Capturing repeating group matches in regular expressions

Wed Aug 11 14:55:34 EDT 2004

It's a bit wordy, but perhaps the ability to easily structure and retrieve
your returned tokens may sway you.

Download pyparsing at http://pyparsing.sourceforge.net

-- Paul

from pyparsing import Word,OneOrMore

# define parse grammar
lowers = "abcdefghijklmnopqrstuvwxyz"
endsWithW = Word(lowers,"W",exact=2)
endsWithX = Word(lowers,"X",exact=2)
endsWithY = Word(lowers,"Y",exact=2)

patt = endsWithW.setResultsName("W") + \
       OneOrMore( endsWithX ).setResultsName("X") + \
       endsWithY.setResultsName("Y")

# extract tokens from input string
tokens = patt.parseString("aWbXcXdXeXfY")

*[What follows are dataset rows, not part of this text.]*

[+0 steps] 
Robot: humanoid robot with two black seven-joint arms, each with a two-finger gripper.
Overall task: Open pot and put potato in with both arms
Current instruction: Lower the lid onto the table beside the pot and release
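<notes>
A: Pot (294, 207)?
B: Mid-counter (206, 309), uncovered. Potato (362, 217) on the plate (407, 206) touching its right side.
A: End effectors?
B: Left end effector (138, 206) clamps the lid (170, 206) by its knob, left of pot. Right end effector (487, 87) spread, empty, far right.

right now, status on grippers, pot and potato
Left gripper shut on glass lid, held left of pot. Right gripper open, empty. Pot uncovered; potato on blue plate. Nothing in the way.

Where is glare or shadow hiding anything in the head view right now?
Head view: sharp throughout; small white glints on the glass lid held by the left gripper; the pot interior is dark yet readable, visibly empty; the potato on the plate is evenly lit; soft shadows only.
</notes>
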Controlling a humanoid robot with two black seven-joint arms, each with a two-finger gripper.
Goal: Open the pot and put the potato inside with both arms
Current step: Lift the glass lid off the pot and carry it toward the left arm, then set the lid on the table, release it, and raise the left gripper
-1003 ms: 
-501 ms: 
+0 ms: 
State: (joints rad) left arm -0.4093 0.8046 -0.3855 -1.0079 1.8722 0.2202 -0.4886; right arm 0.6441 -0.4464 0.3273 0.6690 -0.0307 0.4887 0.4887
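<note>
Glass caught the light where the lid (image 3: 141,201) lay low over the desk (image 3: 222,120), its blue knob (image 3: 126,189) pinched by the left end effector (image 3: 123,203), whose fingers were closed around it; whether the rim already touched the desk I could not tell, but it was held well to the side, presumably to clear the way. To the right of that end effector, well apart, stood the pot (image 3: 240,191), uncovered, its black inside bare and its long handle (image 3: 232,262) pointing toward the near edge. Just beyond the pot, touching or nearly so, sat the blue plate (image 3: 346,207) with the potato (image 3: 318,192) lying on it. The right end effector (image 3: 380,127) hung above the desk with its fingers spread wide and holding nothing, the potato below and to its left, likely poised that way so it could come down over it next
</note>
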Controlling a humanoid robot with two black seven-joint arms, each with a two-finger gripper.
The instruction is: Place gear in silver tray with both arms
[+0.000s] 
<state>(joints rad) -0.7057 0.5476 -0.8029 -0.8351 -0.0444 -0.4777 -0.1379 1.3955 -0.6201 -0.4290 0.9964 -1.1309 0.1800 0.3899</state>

# tokens can be accessed as a list
print "tokens:",tokens

# tokens can be coerced to be a true list
print "tokens.asList():",tokens.asList()

# tokens can be a dictionary, if results names specified
print "tokens.keys():",tokens.keys()
print "tokens['W']:",tokens['W']
print "tokens['X']:",tokens['X']
print "tokens['Y']:",tokens['Y']

# if results names are valid attribute names, can even look like attribute
print "tokens.W:",tokens.W
print "tokens.X:",tokens.X
print "tokens.Y:",tokens.Y

Gives:

tokens: ['aW', 'bX', 'cX', 'dX', 'eX', 'fY']
tokens.asList(): ['aW', 'bX', 'cX', 'dX', 'eX', 'fY']
tokens.keys(): ['Y', 'X', 'W']
tokens['W']: aW
tokens['X']: ['bX', 'cX', 'dX', 'eX']
tokens['Y']: fY
tokens.W: aW
tokens.X: ['bX', 'cX', 'dX', 'eX']
tokens.Y: fY